La nostra associazione ha avviato negli ultimi anni una diffusa campagna di sensibilizzazione, indirizzata principalmente alle nuove generazioni, in tema di uso responsabile dei social network.

Sul tema, si segnala una interessante e recente pronuncia della Corte di cassazione (sentenza n. 57764 del 28/12/2017) che, ribadendo un orientamento emerso in precedenza, ha affermato come la condotta di colui che diffonda in modo reiterato informazioni diffamatorie sulla persona offesa a mezzo Facebook, in modo da ingenerarle uno stato di turbamento psicologico, risponde del reato di atti persecutori ex art 612bis c.p. Nel caso di specie una donna era oggetto di gravi ingiurie nonché di pedinamenti ad opera dell’ex partner, il quale aveva altresì aperto una pagina Facebook, denominata “lapidiamo la rovina famiglie”, sulla quale diffondeva dettagli offensivi di natura personale sulla persona offesa e sulla loro precedente relazione amorosa.

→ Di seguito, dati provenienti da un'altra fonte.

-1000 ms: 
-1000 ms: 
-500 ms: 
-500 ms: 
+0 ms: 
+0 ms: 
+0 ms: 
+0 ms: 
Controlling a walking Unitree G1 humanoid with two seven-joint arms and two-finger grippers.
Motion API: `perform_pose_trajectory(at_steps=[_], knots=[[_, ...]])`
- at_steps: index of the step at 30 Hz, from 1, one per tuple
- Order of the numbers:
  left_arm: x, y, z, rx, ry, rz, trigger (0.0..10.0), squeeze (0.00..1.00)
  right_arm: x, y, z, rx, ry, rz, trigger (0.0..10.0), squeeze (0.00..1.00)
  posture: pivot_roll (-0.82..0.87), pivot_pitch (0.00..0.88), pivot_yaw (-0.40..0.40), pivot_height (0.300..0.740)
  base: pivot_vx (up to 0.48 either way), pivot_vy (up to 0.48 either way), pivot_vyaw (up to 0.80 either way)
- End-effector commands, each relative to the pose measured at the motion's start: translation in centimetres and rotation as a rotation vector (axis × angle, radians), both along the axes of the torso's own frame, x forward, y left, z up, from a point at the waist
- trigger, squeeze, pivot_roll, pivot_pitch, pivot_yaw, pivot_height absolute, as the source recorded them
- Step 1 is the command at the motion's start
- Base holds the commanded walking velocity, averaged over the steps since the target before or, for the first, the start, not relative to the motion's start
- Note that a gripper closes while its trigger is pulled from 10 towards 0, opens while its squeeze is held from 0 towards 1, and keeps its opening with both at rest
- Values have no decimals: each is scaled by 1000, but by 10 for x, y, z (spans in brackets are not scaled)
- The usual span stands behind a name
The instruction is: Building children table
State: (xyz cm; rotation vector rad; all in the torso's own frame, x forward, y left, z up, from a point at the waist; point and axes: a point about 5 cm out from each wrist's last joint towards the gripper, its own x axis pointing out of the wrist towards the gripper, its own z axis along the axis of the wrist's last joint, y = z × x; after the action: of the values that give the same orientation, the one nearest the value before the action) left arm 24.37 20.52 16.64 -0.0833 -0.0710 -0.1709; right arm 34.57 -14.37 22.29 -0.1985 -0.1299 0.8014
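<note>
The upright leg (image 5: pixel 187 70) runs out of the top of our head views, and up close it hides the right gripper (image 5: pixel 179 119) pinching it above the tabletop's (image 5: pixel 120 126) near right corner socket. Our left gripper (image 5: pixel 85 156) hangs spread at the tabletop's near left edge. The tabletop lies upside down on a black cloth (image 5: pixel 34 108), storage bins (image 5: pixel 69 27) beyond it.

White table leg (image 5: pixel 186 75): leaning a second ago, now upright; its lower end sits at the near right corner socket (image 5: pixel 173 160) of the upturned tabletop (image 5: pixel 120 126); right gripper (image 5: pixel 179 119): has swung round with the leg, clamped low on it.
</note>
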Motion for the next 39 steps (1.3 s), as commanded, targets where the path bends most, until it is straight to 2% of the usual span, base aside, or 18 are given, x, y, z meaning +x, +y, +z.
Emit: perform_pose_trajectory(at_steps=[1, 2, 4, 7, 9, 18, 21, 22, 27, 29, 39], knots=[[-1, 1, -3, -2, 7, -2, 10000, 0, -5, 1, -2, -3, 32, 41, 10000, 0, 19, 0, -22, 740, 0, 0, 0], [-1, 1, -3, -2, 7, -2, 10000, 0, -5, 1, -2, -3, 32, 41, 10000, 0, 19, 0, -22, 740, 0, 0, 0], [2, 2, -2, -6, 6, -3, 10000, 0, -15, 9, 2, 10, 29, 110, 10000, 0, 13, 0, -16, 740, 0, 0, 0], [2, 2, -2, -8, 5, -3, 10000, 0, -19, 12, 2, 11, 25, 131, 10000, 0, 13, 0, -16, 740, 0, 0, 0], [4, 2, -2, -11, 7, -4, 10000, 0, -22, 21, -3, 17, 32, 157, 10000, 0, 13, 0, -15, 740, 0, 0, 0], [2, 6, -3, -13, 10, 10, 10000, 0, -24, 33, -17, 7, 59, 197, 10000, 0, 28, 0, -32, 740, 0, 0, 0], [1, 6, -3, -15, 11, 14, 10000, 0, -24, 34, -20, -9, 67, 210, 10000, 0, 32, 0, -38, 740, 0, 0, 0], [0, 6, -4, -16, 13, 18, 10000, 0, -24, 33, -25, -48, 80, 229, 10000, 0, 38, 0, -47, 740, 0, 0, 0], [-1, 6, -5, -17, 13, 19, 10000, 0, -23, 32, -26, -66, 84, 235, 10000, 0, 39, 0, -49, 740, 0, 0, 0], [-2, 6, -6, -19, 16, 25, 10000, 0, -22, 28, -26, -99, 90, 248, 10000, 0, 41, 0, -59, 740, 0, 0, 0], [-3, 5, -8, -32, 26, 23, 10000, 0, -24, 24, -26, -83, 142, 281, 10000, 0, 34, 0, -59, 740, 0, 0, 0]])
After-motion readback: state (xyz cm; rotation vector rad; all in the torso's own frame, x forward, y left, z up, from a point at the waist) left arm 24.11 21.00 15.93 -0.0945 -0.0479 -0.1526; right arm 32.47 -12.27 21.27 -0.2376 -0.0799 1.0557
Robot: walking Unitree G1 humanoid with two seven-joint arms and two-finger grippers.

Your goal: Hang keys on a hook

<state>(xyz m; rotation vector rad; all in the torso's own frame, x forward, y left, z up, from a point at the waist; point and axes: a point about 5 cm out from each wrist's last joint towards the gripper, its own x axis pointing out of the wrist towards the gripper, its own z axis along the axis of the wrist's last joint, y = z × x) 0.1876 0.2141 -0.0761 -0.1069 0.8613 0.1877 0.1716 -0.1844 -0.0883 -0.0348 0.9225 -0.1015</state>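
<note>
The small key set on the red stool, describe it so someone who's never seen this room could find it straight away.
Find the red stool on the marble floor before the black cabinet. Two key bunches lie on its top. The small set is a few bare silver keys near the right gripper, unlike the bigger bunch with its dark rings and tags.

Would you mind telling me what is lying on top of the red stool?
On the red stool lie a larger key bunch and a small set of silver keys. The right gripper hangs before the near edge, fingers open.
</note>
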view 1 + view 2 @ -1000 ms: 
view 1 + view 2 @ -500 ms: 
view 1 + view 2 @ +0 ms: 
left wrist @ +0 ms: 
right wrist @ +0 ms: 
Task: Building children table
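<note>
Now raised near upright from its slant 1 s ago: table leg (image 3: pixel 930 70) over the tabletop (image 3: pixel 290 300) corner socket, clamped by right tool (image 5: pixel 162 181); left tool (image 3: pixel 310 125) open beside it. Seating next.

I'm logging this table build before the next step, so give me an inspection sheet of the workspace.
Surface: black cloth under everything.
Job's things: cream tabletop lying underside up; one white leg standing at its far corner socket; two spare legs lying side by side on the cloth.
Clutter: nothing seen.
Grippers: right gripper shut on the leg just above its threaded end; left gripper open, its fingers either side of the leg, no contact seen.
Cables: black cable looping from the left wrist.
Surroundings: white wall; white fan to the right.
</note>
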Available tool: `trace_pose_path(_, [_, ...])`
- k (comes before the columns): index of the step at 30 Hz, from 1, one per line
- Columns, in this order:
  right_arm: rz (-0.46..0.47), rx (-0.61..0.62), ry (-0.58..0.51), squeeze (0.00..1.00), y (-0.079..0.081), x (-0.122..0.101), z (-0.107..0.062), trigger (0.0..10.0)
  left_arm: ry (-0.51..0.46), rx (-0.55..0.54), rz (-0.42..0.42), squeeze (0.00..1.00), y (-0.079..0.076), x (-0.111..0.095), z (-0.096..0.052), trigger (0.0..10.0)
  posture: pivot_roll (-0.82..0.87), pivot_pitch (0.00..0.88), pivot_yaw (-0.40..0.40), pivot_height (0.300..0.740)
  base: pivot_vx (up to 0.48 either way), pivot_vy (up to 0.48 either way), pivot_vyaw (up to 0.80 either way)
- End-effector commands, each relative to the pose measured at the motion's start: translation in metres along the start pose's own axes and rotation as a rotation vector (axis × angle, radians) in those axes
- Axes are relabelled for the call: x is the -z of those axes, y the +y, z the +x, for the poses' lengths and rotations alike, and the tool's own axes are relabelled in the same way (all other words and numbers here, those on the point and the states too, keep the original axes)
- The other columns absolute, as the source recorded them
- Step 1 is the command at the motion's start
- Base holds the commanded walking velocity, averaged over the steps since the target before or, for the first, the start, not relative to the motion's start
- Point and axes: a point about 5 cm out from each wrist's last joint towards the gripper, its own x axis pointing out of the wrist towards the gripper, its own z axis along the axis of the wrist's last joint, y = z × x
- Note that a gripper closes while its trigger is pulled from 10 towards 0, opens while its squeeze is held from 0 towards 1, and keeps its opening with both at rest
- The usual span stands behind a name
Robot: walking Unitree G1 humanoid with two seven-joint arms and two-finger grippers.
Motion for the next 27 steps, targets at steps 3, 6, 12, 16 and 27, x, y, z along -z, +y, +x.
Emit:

Si rammenta che il reato di c.d. “stalking” è integrato laddove il soggetto agente, con condotte reiterate, molesti la propria vittima, sempre che con la sua condotta provochi alternativamente:

1) un grave e perdurante stato di ansia o di paura: da provarsi con valutazione medica o psicologica oppure per fatti concludenti (ad esempio, nell’ipotesi in cui si manifestino in maniera inequivoca sintomi ansiosi e che per tali sintomi si assumano farmaci);

2) un fondato timore per l’incolumità propria o dei congiunti (ad esempio, a seguito di serie minacce alla vita o alla salute o a seguito di avvicinamenti pericolosi)

3) il mutamento delle abitudini di vita della persona offesa (ad esempio, il costringimento a cambiare città, lavoro o frequentazioni sociali).

Nella sentenza in esame, la Corte ha confermato che, ai fini del perfezionamento del reato di stalking, non è nemmeno necessario che la persona offesa abbia conoscenza di tutte le informazioni diffamatorie diffuse dall’agente, in quanto lo stato ansioso sarebbe determinato anche solo dalla pubblicizzazione dei contenuti.

È dunque ormai pacifico che l’adozione di un linguaggio offensivo online costituisca condotta illecita, essendo ipotizzabili i reati di diffamazione aggravata dalla pubblicità del mezzo, molestie in luogo pubblico o aperto al pubblico ex art 660 c.p. oppure addirittura di stalking.

Si rammentano, in questa sede, le consuete raccomandazioni finalizzate alla prevenzione di spiacevoli episodi diffamatori: è consigliabile diffondere online informazioni personali con estrema cautela e di sfruttare le impostazioni privacy in modo da proteggere la propria riservatezza. Inoltre, è da evitarsi la diffusione di materiale fotografico, in particolare se intimo, a terzi.